Pour réfléchir à des actions à la source de la pollution, il existe une nouvelle initiative, appelée « One Health » ou Une seule santé, qui vise à considérer la santé environnementale, animale et humaine comme un tout. Cette approche commence à intéresser les médecins, notamment en lien avec les changements climatiques. Mais également en lien avec la pollution, ou la durabilité au sens large.
Il existe ainsi un projet en Suède pour identifier les médicaments avec un label environnemental, ce qui permet aux médecins de prescrire les médicaments les moins polluants, à effet thérapeutique égal.
Dans mon groupe, nous avons depuis récemment un projet de collaboration avec Unisanté à Lausanne, en Suisse, qui vise à réfléchir sur des « prescriptions médicales durables« . L’idée est que certains médicaments sont sur-prescrits, et qu’une réduction des quantités données pourrait être bénéfique pour l’environnement, mais également pour la santé des personnes.
Nous en sommes donc au début de la réflexion. Mais ce qui est sûr c’est qu’une collaboration étroite du monde médical et du monde des sciences de l’environnement devient urgente.
Références :
-Decker, A-. S., Allonier, Evaluation de la contamination en substances médicamenteuses dans les eaux du bassin Seine-Normandie, 100ème congrès ASTEE, 2021
-Wennmalm et Gunarsson. 2009. Pharmaceutical management through environmental product labeling in Sweden. Environment International 35(5):775-7. 10.1016/j.envint.2008.12.008.
-Wilkinson et al. 2022. Pharmaceutical pollution of the world’s rivers. PNAS. 119 (8) e2113947119.
–Medicamentsdansleau.org : vidéos dessinées de sensibilisation à destination des professionnels de santé et du grand public
Article posté le 21 mars 2022 par Nathalie Chèvre, maître d’enseignement et de recherche à l’Université de Lausanne, Suisse.
7 commentaires
Besse
Bonjour, merci pour cet article tres interressant, le Pr Raoult dans une de ses vidéo précise qu’il n’y a pas d’antibioresistance actuelement?
Nathalie Chèvre
Bonjour,
Je n’ai pas vu la vidéo en question. Je ne peux pas discuter le sujet de l’antibiorésistance car cela sort du cadre de mon travail. Dans l’article de blog, je me suis basée sur les publications de l’OMS. Et personnellement, j’ai déjà eu une infection résistante à l’antibiotique que l’on m’avait prescrit. J’ai donc dû en changer. Il me semble donc que c’est une problématique qui est bien réelle.

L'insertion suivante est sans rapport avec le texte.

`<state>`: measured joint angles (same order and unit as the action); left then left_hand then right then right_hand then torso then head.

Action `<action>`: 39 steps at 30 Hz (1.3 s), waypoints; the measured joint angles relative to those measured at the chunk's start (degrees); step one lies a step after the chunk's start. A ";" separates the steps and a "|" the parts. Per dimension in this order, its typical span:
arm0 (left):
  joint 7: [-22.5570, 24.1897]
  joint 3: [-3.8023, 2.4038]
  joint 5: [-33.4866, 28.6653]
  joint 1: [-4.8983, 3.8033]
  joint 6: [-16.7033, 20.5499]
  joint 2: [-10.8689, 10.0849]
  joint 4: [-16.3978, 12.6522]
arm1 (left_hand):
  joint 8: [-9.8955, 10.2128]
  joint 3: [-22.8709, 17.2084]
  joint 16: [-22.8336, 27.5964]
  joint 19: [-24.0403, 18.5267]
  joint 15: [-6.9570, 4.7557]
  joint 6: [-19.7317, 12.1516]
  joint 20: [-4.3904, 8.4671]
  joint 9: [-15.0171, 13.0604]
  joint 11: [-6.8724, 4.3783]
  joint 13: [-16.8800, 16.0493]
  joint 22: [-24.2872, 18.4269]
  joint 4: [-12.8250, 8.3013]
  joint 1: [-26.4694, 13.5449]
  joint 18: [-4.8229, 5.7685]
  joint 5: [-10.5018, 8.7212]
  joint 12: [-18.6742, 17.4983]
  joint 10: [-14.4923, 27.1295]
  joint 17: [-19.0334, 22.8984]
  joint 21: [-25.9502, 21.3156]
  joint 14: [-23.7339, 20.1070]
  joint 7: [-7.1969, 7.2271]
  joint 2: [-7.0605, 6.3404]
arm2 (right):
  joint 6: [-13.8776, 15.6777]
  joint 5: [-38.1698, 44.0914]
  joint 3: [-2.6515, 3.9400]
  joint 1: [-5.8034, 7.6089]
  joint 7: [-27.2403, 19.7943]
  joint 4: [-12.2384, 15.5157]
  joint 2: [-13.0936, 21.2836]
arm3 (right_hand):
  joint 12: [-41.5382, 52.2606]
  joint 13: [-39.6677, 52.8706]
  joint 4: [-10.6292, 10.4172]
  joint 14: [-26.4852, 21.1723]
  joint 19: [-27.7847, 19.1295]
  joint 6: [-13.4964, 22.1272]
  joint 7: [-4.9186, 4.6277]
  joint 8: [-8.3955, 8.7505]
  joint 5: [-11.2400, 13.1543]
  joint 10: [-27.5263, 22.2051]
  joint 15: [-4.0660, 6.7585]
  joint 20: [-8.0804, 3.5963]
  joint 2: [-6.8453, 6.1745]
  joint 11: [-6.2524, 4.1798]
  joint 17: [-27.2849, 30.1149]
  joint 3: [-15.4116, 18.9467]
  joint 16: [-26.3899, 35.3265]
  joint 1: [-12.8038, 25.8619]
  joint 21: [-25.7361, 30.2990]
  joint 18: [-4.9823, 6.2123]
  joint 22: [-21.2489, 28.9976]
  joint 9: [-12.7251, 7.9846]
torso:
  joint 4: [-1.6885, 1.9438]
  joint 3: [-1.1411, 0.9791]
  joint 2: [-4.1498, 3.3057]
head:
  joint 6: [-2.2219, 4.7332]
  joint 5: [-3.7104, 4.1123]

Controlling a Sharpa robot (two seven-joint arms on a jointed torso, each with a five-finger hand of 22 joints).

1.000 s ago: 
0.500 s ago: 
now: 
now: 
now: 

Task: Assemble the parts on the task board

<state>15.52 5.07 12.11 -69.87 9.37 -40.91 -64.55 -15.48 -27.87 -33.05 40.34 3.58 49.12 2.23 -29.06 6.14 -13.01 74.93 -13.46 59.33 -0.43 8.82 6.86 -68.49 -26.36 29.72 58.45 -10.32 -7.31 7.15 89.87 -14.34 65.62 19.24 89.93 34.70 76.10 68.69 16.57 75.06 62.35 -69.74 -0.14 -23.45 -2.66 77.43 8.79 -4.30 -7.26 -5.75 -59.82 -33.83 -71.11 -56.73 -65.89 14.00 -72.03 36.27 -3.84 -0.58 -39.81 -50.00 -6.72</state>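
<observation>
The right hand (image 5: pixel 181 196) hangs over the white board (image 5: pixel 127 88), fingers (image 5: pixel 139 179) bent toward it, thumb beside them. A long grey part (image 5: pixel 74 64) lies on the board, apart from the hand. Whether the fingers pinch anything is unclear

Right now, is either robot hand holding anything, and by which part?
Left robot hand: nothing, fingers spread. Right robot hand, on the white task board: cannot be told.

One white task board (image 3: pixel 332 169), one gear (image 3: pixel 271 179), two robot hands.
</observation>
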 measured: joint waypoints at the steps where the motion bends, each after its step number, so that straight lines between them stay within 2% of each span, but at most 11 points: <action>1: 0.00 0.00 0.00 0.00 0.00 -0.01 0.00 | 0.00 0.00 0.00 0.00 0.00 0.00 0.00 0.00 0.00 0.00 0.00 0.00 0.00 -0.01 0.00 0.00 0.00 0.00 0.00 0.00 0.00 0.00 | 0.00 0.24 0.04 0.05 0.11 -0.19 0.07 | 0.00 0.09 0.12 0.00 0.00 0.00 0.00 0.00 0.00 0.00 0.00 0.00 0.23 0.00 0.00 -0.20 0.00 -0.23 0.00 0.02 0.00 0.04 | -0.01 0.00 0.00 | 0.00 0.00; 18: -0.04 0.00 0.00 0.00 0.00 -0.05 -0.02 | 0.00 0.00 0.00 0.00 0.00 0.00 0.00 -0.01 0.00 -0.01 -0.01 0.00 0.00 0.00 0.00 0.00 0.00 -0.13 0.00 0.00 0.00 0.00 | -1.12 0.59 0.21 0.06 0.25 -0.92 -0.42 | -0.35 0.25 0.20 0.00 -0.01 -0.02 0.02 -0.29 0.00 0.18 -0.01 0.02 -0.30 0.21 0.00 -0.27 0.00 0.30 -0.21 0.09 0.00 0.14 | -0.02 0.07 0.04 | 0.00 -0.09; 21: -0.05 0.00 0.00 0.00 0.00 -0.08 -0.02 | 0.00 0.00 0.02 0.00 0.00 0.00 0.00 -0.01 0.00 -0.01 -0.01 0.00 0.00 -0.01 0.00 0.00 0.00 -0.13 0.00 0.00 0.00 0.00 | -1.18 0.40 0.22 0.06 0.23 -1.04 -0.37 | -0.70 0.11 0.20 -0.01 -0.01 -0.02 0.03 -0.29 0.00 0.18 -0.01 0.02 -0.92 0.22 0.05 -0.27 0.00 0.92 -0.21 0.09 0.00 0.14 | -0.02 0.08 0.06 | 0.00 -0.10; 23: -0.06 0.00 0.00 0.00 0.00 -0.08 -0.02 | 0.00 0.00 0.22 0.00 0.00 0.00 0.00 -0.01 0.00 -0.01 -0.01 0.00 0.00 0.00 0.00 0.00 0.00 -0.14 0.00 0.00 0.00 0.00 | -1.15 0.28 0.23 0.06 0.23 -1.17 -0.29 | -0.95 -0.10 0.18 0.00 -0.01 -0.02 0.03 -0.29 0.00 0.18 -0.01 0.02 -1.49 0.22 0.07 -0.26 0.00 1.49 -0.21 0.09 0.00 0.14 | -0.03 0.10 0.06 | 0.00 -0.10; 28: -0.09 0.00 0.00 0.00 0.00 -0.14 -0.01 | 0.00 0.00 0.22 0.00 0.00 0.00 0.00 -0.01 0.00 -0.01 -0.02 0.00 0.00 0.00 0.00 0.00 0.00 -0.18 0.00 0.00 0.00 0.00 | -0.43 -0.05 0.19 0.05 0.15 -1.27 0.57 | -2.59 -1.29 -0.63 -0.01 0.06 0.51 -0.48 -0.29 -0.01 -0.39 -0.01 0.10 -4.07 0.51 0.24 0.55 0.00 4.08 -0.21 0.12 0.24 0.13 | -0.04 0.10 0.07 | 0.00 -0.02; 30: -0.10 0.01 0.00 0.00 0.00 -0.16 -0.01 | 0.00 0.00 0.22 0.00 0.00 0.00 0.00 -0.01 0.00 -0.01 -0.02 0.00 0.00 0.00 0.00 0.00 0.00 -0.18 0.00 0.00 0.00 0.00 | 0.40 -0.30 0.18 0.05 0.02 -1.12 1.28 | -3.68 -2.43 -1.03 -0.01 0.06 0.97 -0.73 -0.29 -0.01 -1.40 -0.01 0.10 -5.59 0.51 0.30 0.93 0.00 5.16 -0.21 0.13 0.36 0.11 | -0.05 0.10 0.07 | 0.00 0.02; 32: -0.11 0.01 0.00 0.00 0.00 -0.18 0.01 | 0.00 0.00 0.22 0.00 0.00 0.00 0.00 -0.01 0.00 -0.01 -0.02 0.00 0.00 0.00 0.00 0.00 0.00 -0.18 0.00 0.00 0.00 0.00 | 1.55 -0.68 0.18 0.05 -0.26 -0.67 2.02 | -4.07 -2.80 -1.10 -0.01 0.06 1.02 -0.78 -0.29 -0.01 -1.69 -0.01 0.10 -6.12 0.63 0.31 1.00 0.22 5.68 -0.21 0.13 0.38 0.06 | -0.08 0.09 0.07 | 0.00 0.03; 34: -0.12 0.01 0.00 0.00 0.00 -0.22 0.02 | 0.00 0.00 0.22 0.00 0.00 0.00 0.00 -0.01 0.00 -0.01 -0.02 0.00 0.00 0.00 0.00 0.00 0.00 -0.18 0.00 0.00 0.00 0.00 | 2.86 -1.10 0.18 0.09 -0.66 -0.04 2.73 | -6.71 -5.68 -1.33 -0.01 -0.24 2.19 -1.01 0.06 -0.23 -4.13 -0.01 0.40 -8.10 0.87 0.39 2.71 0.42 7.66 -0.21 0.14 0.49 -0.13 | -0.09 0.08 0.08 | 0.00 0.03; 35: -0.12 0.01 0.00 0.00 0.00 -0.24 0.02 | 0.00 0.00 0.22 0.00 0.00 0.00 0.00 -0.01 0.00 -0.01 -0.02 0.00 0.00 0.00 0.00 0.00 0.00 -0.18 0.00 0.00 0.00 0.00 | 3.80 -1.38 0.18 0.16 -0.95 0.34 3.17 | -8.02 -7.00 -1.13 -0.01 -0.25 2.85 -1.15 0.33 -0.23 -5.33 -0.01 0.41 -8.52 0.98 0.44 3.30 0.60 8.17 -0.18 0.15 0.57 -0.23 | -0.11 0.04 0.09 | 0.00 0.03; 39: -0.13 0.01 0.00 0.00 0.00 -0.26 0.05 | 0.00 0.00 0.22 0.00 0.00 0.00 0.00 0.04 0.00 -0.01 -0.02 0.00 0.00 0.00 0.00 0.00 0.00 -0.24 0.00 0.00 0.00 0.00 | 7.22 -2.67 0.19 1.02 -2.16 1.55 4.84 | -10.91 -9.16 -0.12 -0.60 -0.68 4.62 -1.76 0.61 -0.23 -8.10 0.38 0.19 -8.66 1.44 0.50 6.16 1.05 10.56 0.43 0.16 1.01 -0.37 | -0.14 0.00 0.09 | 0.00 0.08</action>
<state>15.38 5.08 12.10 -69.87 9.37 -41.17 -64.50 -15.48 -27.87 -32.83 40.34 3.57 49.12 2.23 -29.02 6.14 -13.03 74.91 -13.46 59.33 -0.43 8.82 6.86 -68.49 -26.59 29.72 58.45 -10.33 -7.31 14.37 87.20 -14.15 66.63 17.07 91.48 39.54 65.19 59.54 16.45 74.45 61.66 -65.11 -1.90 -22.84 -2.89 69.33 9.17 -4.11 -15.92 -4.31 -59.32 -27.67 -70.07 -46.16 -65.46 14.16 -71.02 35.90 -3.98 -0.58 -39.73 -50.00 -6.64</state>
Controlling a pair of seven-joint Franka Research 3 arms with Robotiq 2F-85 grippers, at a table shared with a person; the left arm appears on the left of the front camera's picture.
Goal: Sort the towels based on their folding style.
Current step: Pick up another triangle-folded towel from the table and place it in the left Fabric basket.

Yann Tessier (toxicologue)
Merci pour cet article sur un aspect négligé du développement du médicament. L’antibiorésistance est un sujet d’inquiétude majeure. Un article il y a quelques années (dans Science je crois) prédisait que d’ici quelques décennies, alors que la cancer sera responsable de 10 millions de décès par an dans le monde, les infections bactériennes résistantes aux antibiotiques, elles, causeraient 30 millions de mort.
Steve Pillonel
Réfléchir à des prescriptions médicales plus durables est un excellent premier pas et je vous en félicite.
Je m’interroge de savoir ce qu’il en est (quantité et effet) des substances en vente libre. Il ne m’a pas semblé lire d’élément sur ce type de substance. Serait-ce prévu pour un prochain article ou les données n’ont-elles pas encore été analysées?
Nathalie Chèvre
Bonjour, les médicaments que l’on détecte dans les eaux sont aussi bien des médicaments sur prescription médicale que des médicaments en vente libre. Ainsi on détecte communément le diclofenac ou encore le paracétamol. Je pense que les pharmaciens auraient un rôle important à jouer pour sensibiliser la population à cette pollution. Pour éviter d’abord que des médicaments non consommés soient rejetés dans les éviers ou les toilettes, mais aussi pour réduire la consommation des médicaments en vente libre.
Idrissa Soumaoro
un article très intéressant. je me demande quel serait les conséquences sur la santé dans un pays comme le mien qui ne dispose pas de systèmes de traitement adéquat des eaux usées.
Nathalie Chèvre
Vous ne mentionnez pas le pays en question. Mais dans l’étude parue dans PNAS, il y a plusieurs exemples de rivières dans des pays qui n’ont pas de systèmes de traitement des eaux.